• [Work instruction] In the entries below, find the line with "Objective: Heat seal" and the line with "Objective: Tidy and". Reproduce those two lines and every line between them exactly, and nothing more.

┌─ Provided data

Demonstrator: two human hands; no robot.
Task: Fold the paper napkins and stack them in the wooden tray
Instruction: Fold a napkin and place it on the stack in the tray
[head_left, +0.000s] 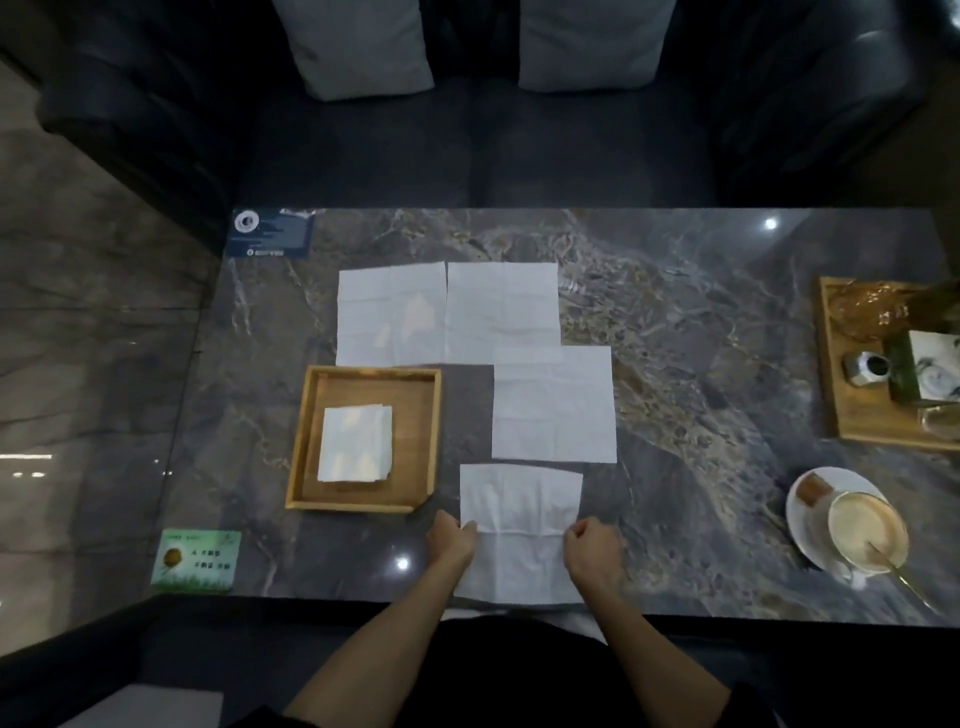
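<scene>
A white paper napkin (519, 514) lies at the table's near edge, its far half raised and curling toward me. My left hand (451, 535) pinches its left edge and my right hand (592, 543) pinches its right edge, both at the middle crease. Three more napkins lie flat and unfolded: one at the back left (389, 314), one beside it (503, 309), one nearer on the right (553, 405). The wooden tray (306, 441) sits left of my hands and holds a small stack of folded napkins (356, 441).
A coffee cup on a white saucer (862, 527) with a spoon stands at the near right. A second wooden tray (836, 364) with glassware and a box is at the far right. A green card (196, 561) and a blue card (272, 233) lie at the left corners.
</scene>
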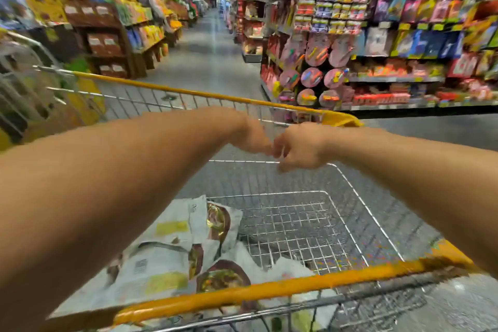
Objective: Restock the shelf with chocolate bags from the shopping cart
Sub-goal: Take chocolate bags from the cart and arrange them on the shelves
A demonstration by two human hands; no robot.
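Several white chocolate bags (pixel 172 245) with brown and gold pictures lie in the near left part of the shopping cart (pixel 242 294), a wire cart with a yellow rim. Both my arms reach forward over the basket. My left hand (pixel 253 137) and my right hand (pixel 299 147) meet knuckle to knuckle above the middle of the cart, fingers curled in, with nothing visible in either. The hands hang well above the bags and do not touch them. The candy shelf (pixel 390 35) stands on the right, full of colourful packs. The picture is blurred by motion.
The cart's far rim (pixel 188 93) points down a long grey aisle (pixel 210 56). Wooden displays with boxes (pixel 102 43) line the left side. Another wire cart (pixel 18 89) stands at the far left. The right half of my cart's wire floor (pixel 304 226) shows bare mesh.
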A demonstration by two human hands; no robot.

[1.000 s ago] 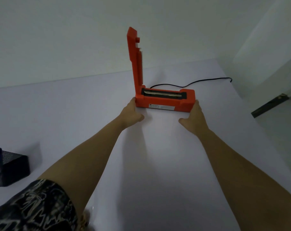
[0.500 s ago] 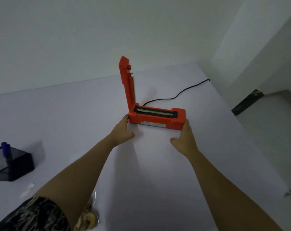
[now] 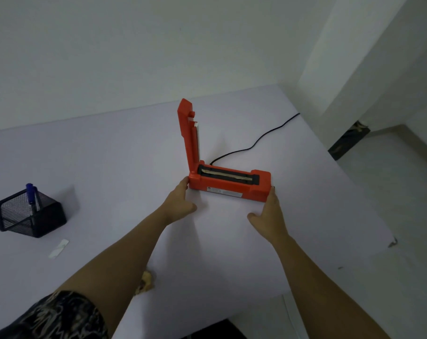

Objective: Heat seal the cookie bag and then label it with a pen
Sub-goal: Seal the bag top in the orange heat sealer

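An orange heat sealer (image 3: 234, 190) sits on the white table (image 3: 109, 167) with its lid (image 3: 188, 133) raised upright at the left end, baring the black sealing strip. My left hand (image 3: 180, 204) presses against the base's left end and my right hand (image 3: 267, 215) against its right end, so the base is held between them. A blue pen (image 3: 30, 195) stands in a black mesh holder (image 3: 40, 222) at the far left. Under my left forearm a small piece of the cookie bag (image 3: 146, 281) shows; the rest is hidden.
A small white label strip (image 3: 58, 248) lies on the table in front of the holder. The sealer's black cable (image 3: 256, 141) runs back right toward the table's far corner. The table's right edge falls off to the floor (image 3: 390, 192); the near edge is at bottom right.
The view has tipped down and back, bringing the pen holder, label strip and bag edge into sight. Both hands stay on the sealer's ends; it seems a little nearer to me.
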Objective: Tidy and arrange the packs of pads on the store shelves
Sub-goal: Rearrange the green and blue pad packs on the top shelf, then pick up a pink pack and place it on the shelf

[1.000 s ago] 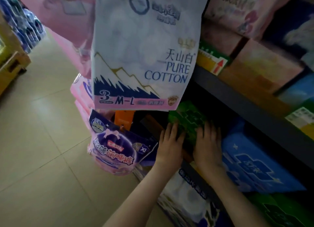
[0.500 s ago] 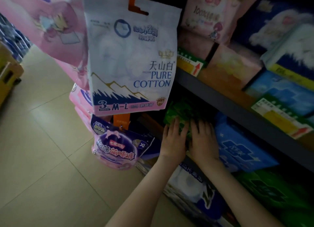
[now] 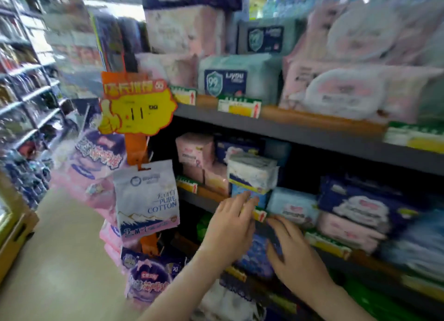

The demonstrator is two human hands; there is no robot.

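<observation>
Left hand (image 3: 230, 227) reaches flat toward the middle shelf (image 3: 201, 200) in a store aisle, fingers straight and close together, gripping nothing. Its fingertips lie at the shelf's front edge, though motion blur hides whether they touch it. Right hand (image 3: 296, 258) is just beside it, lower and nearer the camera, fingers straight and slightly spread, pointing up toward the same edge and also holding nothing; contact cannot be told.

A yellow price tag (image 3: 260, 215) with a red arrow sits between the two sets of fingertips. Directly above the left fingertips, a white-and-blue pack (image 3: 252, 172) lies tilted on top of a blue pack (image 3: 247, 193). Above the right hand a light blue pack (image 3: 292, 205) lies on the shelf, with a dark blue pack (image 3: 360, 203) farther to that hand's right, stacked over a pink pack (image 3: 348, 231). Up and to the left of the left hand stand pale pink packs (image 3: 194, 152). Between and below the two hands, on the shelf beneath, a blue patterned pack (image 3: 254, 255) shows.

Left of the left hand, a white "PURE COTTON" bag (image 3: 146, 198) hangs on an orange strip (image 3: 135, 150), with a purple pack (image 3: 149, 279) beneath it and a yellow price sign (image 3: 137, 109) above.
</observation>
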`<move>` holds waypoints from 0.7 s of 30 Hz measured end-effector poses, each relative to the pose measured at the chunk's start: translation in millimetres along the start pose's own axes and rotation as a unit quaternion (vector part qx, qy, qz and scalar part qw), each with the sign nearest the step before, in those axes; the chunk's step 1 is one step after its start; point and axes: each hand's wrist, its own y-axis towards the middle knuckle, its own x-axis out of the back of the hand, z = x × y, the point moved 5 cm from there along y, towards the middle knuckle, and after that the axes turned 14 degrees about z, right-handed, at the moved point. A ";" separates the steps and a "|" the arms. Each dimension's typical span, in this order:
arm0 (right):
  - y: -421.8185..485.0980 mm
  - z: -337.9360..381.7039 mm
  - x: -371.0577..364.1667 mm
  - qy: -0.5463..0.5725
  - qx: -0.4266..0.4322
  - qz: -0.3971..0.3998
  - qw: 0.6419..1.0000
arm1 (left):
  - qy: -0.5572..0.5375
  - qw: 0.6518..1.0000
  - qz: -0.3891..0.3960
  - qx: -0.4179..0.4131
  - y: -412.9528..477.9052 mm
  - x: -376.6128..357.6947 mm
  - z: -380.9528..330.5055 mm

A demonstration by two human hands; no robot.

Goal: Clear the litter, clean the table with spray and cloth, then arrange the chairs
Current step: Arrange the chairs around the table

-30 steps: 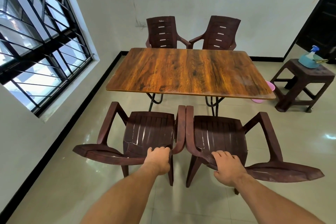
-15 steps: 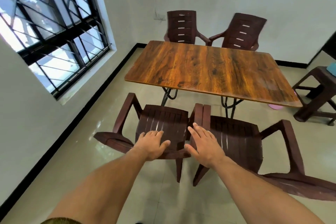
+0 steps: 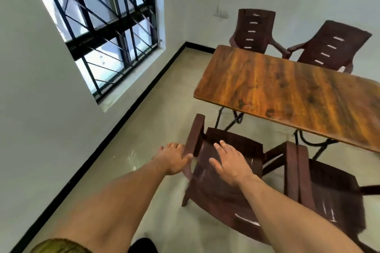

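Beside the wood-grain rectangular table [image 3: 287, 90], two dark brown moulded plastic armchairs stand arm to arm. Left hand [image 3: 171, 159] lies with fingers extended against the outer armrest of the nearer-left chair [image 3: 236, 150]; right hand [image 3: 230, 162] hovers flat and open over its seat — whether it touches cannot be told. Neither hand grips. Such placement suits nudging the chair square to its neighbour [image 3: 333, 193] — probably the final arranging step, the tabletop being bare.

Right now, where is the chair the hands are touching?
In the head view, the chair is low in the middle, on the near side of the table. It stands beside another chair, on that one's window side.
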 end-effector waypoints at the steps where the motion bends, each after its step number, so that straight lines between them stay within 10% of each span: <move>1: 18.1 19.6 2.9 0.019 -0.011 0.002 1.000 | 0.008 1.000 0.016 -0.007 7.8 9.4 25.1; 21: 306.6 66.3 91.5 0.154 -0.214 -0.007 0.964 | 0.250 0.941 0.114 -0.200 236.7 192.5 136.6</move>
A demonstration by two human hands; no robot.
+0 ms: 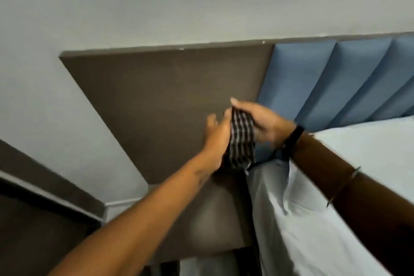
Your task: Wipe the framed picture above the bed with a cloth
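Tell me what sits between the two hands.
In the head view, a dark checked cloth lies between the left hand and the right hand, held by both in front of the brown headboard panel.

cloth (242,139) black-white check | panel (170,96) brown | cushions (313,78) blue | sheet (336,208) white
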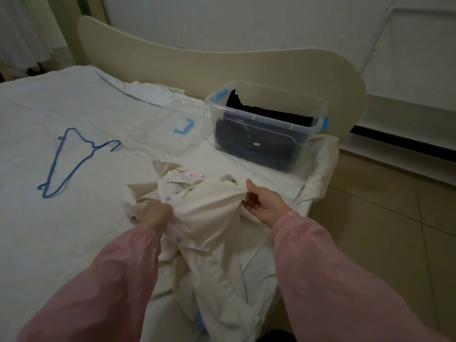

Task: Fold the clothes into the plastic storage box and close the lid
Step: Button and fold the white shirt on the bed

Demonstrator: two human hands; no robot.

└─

• [Reply to the exercise]
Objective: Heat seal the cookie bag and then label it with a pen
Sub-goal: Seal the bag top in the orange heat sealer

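An orange heat sealer (image 3: 234, 190) sits on the white table (image 3: 109, 167) with its lid (image 3: 188, 133) raised upright at the left end, baring the black sealing strip. My left hand (image 3: 180, 204) presses against the base's left end and my right hand (image 3: 267, 215) against its right end, so the base is held between them. A blue pen (image 3: 30, 195) stands in a black mesh holder (image 3: 40, 222) at the far left. Under my left forearm a small piece of the cookie bag (image 3: 146, 281) shows; the rest is hidden.
A small white label strip (image 3: 58, 248) lies on the table in front of the holder. The sealer's black cable (image 3: 256, 141) runs back right toward the table's far corner. The table's right edge falls off to the floor (image 3: 390, 192); the near edge is at bottom right.
The view has tipped down and back, bringing the pen holder, label strip and bag edge into sight. Both hands stay on the sealer's ends; it seems a little nearer to me.
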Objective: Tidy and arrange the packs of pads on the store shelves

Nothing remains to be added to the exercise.